Even more important than the colors of the objects is the color of light and shadow that will unify your painting. Natural light will give you the broadest spectrum, but it’s not always possible. Look carefully at the light you’re using—if it’s an LED it will be a lot cooler than an incandescent bulb, which sheds an almost-orange light. If you can’t figure out what color the light is, check the color of the shadows.

Think carefully about shadow placement. It’s what will unify your composition.

Happy New Year, oil on canvas, by Carol L. Douglas


You can set your composition up on the floor and look down on it, or you can put it at eye level. Looking down gives you the best opportunity for diagonals and converging lines. A composition at your eye level starts with a grid of stately horizontal and vertical lines, which makes it feel lofty and separate.  Most still lives are painted at the same angle as we see things on tables in the real world. That gives the opportunity for both diagonals and verticals.

How will you frame the subject?

The ‘negative space’ around the objects is as important as the objects themselves.
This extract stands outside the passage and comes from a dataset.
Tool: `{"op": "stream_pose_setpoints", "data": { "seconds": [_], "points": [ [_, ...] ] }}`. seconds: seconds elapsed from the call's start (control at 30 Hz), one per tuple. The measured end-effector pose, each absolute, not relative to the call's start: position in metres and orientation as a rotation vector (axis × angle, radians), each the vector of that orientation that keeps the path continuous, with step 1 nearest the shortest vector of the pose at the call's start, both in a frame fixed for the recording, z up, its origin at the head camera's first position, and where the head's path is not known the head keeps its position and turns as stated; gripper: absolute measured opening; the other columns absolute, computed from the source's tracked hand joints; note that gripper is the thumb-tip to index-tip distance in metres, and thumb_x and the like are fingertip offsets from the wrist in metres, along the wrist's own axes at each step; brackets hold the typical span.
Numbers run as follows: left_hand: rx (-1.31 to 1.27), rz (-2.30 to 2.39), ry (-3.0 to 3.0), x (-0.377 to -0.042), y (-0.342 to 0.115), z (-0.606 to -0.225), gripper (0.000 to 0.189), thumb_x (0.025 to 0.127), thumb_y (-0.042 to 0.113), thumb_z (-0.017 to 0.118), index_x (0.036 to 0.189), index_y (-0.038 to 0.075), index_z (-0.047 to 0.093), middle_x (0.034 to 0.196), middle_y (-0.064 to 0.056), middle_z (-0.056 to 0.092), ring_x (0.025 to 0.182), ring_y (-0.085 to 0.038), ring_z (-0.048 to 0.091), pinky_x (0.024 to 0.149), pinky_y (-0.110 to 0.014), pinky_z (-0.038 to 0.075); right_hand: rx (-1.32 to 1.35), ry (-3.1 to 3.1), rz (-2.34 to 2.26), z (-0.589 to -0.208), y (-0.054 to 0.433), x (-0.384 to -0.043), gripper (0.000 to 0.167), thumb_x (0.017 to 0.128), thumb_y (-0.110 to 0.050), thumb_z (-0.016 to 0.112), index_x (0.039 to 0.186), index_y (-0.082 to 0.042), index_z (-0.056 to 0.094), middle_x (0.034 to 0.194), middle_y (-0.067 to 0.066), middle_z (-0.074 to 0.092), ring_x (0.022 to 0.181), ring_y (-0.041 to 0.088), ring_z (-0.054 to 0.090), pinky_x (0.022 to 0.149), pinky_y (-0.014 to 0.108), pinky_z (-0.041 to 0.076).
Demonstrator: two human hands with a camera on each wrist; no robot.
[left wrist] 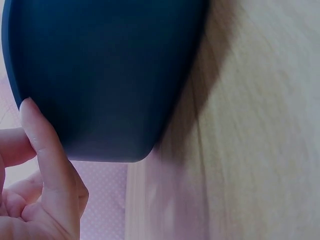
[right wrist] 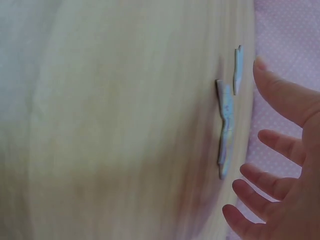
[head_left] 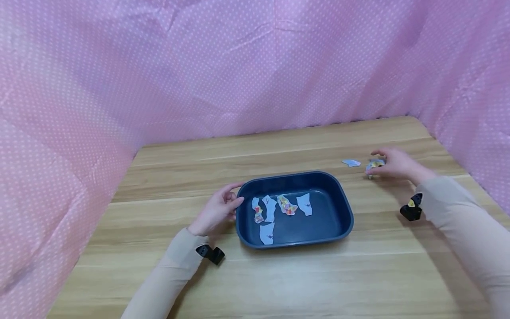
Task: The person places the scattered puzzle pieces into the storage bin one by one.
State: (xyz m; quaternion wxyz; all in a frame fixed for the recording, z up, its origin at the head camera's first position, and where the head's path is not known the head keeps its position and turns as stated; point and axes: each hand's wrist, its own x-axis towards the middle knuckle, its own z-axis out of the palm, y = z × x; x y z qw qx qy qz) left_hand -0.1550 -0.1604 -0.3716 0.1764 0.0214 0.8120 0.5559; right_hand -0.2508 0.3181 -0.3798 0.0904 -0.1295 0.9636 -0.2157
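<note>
A dark blue rectangular tray (head_left: 322, 226) stands on the table. At its left rim my left hand (head_left: 217, 207) holds it with thumb and fingers; the left wrist view shows the hand (left wrist: 52, 175) at the rim of the tray (left wrist: 110, 80). Far to the right, my right hand (head_left: 398, 165) hovers with fingers spread over an irregular flat printed piece (head_left: 375, 165), partly overlapped by the fingers. In the right wrist view the hand (right wrist: 287, 165) is apart from this piece (right wrist: 226, 125). A smaller pale blue piece (head_left: 351, 163) lies just left of it.
Several irregular flat pieces lie inside the tray's left and middle, including a colourful one (head_left: 287, 205) and a pale one (head_left: 267, 233). A wood-grain table (head_left: 179, 177) supports everything. Pink dotted cloth (head_left: 239, 79) hangs behind and along both sides.
</note>
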Motion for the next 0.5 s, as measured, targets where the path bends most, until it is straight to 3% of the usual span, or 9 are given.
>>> {"op": "stream_pose_setpoints", "data": {
  "seconds": [0.23,0.5],
  "points": [
    [0.059,1.615,2.267,-0.156,-0.158,-0.37,0.048,0.096,0.008,0.054,0.141,0.016,0.042,0.081,-0.004,0.051,0.06,-0.014,0.05,0.054,-0.025,0.05,-0.416,2.857,-0.72,-0.39,0.317,-0.25,0.077,0.077,-0.037,0.077,0.128,0.012,0.045,0.121,0.038,0.05,0.108,0.051,0.049,0.09,0.061,0.039],
    [0.063,1.565,2.312,-0.156,-0.159,-0.371,0.047,0.095,0.011,0.056,0.14,0.017,0.043,0.082,-0.006,0.052,0.06,-0.016,0.052,0.058,-0.03,0.053,-0.459,2.919,-0.614,-0.396,0.316,-0.245,0.059,0.082,-0.032,0.072,0.121,0.009,0.055,0.121,0.039,0.047,0.112,0.052,0.042,0.095,0.063,0.033]
  ]
}}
Consider these shapes before you start painting. Outlining them with a pencil on your thumbnail is a useful way of analyzing them.

Your homework

Choose five ‘carefully curated’ objects (or more, if you’re ambitious) and create a series of still lives from them in different arrangements. Record them in thumbnail sketches as you go. If you’re lucky enough to have a Lazy Susan, you can set your still life up on it and rotate it to get a sense of how objects can look different from different angles.